● WORK REQUIRED
Write out the data below exactly, beginning with the first line and ending once the line that has "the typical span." is written.
*** SUPPLIED INFORMATION Section Begins ***
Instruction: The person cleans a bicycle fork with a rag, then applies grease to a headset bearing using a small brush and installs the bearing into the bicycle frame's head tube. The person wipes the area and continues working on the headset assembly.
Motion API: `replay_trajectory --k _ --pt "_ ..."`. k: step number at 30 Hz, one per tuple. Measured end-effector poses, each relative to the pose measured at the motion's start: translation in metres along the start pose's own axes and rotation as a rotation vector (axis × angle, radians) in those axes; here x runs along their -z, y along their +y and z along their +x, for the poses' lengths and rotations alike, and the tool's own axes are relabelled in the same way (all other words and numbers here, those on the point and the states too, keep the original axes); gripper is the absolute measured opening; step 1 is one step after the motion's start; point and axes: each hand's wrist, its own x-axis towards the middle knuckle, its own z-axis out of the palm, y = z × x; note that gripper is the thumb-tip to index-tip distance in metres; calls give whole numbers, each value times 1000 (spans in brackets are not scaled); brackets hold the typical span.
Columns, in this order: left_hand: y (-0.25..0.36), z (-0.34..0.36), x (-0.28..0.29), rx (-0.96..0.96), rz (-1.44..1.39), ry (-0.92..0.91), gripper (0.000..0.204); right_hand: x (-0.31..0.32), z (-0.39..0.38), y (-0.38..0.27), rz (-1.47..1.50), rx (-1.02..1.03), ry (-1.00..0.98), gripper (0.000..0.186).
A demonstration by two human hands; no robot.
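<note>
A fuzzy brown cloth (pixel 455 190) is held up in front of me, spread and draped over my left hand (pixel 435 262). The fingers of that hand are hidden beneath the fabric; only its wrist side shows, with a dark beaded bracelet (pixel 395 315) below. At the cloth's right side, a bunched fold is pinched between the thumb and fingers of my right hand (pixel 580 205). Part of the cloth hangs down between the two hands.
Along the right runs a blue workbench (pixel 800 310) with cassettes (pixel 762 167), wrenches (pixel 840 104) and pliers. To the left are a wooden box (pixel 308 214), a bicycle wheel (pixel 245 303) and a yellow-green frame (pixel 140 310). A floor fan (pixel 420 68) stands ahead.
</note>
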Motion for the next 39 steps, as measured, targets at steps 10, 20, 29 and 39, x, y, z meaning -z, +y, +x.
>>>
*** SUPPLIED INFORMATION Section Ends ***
● SOLUTION FOR THIS EXERCISE
Instruction: The person cleans a bicycle fork with a rag, then applies grease to a headset bearing using a small brush and installs the bearing into the bicycle frame's head tube. The person wipes the area and continues working on the headset assembly.
Motion API: `replay_trajectory --k _ --pt "_ ..."`. k: step number at 30 Hz, one per tuple. Measured end-effector poses, each relative to the pose measured at the motion's start: translation in metres along the start pose's own axes and rotation as a rotation vector (axis × angle, radians) in those axes; here x runs along their -z, y along their +y and z along their +x, for the poses' lengths and rotations alike, and the tool's own axes are relabelled in the same way (all other words and numbers here, those on the point and the states too, keep the original axes); gripper is the absolute measured opening; step 1 is one step after the motion's start; point and axes: each hand's wrist, its own x-axis towards the middle knuckle, its own z-axis out of the palm, y = z × x; note that gripper is the thumb-tip to index-tip distance in metres; calls give whole numbers, each value times 1000 (spans in brackets are not scaled); brackets hold the typical span.

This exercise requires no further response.